Author : G. Rousseau
Publisher : Springer
Page : 405 pages
File Size : 41,93 MB
Release : 2004-11-02
Category : History
ISBN : 0230505155
These essays demonstrate the sweeping influence of the human nervous system on the rise of literature and sensibility in early modern Europe. The brain and nerves have usually been treated as narrow topics within the history of science and medicine. Now George Rousseau, an international authority on the relations of literature and medicine, demonstrates why a broader context is necessary. The nervous system was a crucial factor in the rise of recent civilization. More than any other body part, it holds the key to understanding how far back the strains and stresses of modern life - fatigue, depression, mental illness - extend.

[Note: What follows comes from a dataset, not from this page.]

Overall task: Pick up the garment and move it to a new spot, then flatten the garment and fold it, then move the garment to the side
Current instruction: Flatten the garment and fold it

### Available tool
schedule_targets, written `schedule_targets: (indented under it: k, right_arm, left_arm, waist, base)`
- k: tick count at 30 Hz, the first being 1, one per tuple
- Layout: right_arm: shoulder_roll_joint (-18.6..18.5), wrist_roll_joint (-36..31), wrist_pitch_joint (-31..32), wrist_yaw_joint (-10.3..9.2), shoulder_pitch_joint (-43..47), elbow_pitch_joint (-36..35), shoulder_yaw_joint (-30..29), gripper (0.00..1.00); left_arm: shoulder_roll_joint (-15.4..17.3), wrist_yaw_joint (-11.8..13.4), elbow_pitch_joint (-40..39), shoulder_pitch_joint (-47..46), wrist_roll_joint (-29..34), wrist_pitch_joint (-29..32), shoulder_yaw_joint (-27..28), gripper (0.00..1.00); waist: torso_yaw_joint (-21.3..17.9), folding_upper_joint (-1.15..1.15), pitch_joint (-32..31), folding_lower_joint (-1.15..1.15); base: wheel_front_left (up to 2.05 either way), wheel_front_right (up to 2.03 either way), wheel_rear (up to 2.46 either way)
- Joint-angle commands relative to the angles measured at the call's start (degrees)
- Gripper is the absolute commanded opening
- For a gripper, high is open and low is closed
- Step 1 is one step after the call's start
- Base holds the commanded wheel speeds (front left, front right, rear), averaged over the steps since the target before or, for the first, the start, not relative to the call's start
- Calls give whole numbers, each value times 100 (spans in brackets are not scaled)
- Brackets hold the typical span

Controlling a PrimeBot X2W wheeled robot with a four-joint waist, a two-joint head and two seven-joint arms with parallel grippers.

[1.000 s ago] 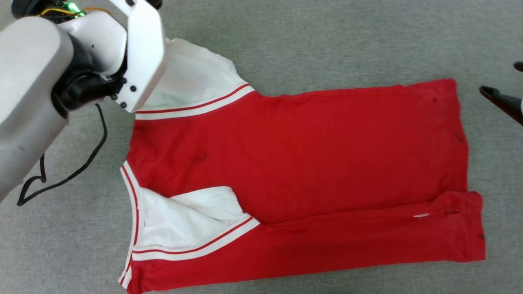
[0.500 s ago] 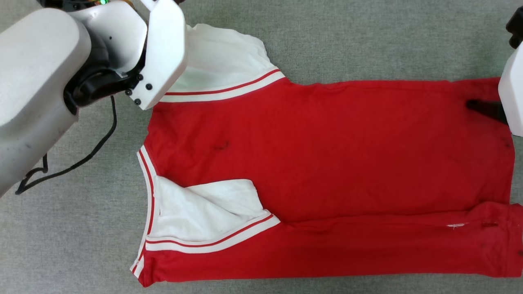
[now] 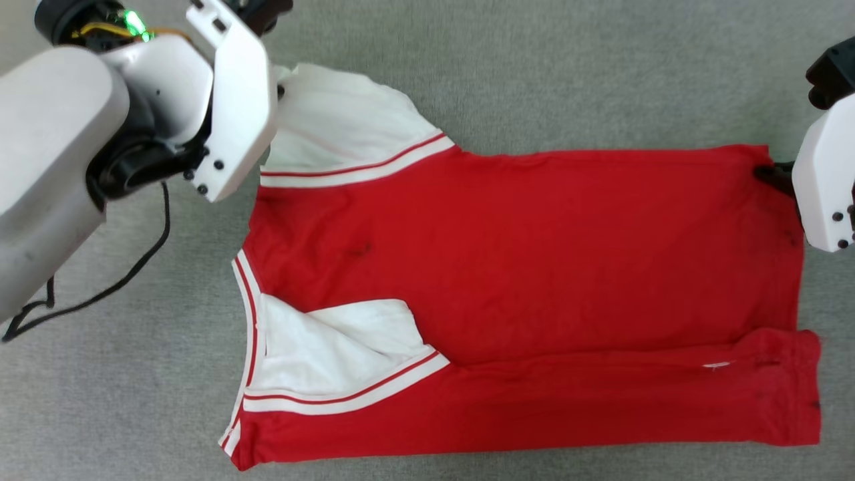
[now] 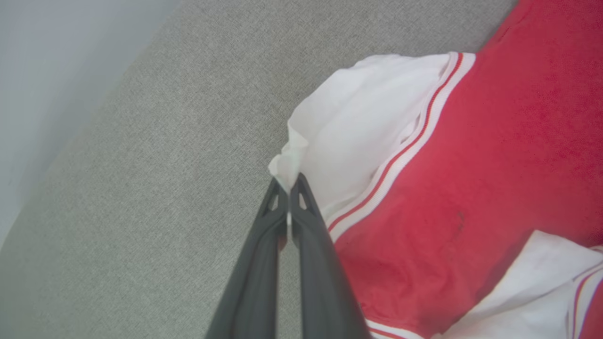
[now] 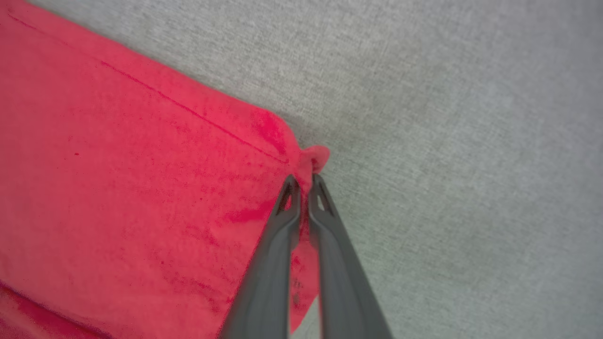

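Red jersey T-shirt [image 3: 534, 254] half folded: left end effector [image 4: 288, 181] pinches its far sleeve [image 4: 358, 122], right end effector [image 5: 304, 181] its hem corner [image 5: 314, 157], second fold pending.

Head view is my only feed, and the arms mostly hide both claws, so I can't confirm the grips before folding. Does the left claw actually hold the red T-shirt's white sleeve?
Observer: Yes. The left wrist view shows the left claw shut on the outer edge of a white short sleeve of the red jersey T-shirt.
Operator: And the right claw?
Observer: The right wrist view shows the right claw shut on the shirt's red hem corner, a small tuft bunched past its tips.
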Motion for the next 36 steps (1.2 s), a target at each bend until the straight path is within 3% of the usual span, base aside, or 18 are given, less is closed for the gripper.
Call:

Author : Ralph Anthony Houlbrooke
Publisher : Oxford University Press
Page : 460 pages
File Size : 34,89 MB
Release : 2000
Category : History
ISBN : 9780198208761
This volume examines the effects of religious change on the English way of death between 1480 and 1750. It discusses relatively neglected aspects of the subject such as the death-bed, will-making and the last rites.
Author : Jason McElligott
Publisher : Boydell Press
Page : 300 pages
File Size : 47,11 MB
Release : 2007
Category : History
ISBN : 9781843833239
A study of the content and methods of royalist propaganda via newsbooks in the crucial period following the end of the first civil war. This is a study of a remarkable set of royalist newsbooks produced in conditions of strict secrecy in London during the late 1640s. It uses these flimsy, ephemeral sheets of paper to rethink the nature of both royalism and Civil War allegiance. Royalism, Print and Censorship in Revolutionary England moves beyond the simple and simplistic dichotomies of 'absolutism' versus 'constitutionalism'. In doing so, it offers a nuanced, innovative and exciting visionof a strangely neglected aspect of the Civil Wars. Print has always been seen as a radical, destabilizing force: an agent of social change and revolution. Royalism, Print and Censorship in Revolutionary England demonstrates, bycontrast, how lively, vibrant and exciting the use of print as an agent of conservatism could be. It seeks to rescue the history of polemic in 1640s and 1650s England from an undue preoccupation with the factional squabbles of leading politicians. In doing so, it offers a fundamental reappraisal of the theory and practice of censorship in early-modern England, and of the way in which we should approach the history of books and print-culture. JASON McELLIGOTT is the J.P.R. Lyell Research Fellow in the History of the Early Modern Printed Book at Merton College, Oxford.